For those of us who have had the opportunity to read this free handed translation by Dr. Malcolm smith, would undoubtedly agree with me that the mesmerizing language, unbridled passion and the tumultuous flow of thoughts flowing from his pen would lead one imperceptibly to higher realms of sensitivity; like Handel's symphony- to a crescendo that would break upon us like a tidal wave , drenching us with with untold joy and surrealism. In any case, This was most definitely not a book for a ten year old boy coming to grips with Amar chitra kathas at that age. I vividly remember attempting to read the first few pages of this book innumerable times, trying to understand the flow of the narrative: Each time I would put the book down with a sense of desolation. I could feel the pulsating emotion in the writing, but couldn't decipher its meaning . Each time I read a few paragraphs, I would feel a weird thrill pass through me of a unknown joy pregnant in those written words, but wouldn't be able to pin down the source of that happiness. Pushed to the limits, I tried memorizing sentences and regurgitating them to relive to those high octave moments. It didn't work. The fact of the matter is that I could never finish reading the book : but , It triggered in me a mysterious love for words and a secret yearning to be able to write with that intensity. My father would have hardly realized or even less suspected that his simple act of introducing Vivekananda to a lazy kid like me, would have resulted in so much internal yearning.

The year 2008 - I read the book again (a decrepit , rusty copy languishing in my book rack).In the twenty intervening years , I had grown and been exposed to all kinds of ideas and its multifarious expressions. The book by Romain Rolland now revealed itself in its naked pristine beauty. Its words and phrases were no more conundrums to me, they unfolded themselves like the fragrant petals of rose to my discerning eyes and intellect.
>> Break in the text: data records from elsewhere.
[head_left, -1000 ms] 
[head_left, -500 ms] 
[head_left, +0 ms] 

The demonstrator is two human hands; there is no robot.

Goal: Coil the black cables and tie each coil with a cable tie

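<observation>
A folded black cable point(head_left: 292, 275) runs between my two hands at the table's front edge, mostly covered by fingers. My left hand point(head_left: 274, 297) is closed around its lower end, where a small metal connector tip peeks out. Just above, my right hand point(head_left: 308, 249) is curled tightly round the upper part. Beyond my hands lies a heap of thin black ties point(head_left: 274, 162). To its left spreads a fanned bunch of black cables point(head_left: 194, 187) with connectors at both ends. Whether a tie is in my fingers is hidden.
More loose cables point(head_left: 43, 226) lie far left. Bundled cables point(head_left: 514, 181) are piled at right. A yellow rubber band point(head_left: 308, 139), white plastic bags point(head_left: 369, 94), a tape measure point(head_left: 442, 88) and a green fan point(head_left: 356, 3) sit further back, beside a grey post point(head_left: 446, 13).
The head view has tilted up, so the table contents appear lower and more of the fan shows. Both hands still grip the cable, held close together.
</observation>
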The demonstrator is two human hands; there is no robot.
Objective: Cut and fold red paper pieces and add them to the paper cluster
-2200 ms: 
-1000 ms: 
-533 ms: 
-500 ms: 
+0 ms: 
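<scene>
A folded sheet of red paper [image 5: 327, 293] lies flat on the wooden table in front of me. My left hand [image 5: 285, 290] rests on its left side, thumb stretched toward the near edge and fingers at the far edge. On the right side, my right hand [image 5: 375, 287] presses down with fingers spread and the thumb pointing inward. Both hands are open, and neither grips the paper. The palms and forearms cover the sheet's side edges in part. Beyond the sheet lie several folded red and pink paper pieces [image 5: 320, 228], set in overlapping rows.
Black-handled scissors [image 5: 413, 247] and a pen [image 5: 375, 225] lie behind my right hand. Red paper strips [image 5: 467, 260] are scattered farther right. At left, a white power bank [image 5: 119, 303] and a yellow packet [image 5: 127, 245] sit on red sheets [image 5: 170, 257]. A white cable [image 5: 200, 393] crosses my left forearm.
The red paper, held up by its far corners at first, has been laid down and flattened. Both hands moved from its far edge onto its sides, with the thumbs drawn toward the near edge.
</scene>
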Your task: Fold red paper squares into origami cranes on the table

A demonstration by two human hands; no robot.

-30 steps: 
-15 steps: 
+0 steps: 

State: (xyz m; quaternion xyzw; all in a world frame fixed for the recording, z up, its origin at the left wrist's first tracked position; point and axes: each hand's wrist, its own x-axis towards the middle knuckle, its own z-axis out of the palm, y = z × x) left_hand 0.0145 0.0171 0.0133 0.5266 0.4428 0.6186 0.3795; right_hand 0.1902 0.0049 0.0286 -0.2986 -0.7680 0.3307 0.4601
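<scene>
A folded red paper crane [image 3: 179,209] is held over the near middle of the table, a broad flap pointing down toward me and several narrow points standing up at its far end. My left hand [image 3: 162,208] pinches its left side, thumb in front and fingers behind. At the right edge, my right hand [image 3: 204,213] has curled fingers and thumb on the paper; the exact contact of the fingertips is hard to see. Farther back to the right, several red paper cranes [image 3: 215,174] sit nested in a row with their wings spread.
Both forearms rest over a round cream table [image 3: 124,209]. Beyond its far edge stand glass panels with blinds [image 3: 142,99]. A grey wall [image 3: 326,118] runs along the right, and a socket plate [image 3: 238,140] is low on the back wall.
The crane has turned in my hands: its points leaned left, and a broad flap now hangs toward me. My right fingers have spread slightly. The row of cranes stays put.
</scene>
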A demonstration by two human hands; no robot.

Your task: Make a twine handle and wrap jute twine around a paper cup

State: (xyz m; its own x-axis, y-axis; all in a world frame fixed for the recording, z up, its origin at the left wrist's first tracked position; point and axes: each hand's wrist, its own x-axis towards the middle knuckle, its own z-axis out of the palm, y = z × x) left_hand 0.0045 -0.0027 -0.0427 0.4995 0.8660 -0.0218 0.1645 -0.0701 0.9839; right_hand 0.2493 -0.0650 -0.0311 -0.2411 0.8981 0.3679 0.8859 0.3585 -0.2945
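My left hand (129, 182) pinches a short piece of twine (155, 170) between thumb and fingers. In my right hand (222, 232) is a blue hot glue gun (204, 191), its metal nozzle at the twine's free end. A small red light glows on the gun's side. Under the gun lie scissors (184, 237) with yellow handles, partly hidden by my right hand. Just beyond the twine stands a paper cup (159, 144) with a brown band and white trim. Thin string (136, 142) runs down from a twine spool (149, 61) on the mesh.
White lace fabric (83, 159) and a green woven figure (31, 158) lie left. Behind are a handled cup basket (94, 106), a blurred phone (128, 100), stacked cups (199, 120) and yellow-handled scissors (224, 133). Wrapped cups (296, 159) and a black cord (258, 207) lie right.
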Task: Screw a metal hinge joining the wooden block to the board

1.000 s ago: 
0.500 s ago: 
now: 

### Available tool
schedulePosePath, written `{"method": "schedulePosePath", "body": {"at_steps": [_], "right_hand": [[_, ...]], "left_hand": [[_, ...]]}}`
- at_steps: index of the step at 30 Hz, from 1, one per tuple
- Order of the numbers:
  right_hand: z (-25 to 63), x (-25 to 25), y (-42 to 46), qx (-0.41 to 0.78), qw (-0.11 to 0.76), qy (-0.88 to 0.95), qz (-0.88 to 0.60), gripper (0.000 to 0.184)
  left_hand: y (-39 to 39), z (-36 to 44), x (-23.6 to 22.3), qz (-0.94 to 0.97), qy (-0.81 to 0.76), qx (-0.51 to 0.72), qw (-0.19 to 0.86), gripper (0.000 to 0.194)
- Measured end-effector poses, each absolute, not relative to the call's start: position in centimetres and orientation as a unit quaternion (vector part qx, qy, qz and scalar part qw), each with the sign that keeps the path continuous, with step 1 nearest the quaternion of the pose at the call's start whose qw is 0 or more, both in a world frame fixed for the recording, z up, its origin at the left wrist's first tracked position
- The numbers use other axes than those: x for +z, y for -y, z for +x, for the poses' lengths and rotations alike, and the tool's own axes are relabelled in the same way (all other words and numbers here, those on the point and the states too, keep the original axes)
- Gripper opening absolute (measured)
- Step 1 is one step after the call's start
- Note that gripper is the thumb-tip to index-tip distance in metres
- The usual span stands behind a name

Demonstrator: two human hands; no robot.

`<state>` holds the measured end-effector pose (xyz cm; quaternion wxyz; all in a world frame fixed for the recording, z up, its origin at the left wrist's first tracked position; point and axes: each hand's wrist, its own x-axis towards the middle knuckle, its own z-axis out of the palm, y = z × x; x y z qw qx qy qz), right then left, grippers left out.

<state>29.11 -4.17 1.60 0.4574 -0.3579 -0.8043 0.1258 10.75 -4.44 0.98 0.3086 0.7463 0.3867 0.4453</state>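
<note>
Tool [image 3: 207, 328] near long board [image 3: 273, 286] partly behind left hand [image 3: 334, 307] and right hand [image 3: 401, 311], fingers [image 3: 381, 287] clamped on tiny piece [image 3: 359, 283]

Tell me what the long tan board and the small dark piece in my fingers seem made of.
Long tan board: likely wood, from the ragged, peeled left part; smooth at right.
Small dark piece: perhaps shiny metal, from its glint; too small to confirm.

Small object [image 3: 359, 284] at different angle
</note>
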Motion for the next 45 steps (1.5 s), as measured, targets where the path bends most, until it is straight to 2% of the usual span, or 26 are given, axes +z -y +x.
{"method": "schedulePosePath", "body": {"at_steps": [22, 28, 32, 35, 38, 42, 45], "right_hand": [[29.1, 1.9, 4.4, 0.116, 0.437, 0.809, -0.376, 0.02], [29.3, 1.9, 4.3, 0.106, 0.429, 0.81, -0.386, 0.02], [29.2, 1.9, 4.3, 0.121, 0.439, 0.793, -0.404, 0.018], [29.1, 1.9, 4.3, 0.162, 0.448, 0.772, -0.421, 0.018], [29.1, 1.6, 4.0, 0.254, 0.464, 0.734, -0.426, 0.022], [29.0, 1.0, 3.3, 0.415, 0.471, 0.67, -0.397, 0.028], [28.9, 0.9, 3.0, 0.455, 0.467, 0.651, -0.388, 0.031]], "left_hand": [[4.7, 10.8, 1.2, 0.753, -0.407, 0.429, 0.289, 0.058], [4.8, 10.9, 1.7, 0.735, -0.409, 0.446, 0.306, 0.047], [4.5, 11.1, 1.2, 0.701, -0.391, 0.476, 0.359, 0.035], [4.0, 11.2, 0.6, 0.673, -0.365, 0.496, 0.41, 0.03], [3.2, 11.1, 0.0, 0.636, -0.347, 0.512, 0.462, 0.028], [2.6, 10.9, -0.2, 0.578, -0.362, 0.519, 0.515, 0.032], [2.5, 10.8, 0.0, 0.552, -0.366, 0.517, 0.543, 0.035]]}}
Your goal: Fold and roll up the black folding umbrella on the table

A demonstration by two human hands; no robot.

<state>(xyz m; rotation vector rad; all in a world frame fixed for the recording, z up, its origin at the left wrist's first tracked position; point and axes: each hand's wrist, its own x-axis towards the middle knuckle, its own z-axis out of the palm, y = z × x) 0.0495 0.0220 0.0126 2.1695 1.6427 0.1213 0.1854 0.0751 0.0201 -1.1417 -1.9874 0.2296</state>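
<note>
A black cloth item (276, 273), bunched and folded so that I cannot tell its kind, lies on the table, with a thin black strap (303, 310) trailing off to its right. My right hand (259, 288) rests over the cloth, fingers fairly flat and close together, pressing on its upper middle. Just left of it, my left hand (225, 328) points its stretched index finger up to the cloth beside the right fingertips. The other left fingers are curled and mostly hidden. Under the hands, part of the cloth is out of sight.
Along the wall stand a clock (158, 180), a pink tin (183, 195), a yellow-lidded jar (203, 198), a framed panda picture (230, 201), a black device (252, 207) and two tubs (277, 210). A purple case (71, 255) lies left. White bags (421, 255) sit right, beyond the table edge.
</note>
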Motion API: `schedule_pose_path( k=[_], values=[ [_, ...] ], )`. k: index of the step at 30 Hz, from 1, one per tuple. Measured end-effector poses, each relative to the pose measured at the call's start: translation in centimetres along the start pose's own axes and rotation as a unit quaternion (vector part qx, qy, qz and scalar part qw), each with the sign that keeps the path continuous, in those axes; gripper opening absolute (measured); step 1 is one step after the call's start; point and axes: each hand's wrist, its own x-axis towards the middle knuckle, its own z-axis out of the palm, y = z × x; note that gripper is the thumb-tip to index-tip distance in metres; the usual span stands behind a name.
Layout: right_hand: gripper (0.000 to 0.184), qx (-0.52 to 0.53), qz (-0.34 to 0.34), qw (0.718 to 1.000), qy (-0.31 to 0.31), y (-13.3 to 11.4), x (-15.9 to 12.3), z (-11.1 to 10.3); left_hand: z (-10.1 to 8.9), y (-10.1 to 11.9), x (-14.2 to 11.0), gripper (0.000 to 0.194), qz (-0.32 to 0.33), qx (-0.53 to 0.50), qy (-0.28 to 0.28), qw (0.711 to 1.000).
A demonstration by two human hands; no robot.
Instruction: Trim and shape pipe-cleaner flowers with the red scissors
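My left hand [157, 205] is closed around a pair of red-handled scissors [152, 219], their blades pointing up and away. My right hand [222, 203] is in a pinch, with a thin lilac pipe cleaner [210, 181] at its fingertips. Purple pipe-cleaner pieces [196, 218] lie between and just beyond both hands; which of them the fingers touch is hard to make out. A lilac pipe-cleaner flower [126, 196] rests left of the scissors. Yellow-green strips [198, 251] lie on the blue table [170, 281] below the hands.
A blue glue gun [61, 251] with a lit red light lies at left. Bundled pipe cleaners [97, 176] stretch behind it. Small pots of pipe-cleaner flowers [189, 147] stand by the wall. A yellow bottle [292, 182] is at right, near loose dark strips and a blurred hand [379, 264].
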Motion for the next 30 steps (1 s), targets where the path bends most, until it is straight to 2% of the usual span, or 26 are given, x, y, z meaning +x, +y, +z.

I closed the book with a great sense of gratitude to life for elevating me to a pedestal from where I could the survey the world through the tentacles of words. Thanks to you papa - who thought it fit to give to his son a book way beyond his years so that he may one day relish the beauty of words in whatever form it comes. I may not have blossomed to the level of being a master of the language; but your push has helped to taste the font of knowledge and the innate beauty of the written word...

God bless..................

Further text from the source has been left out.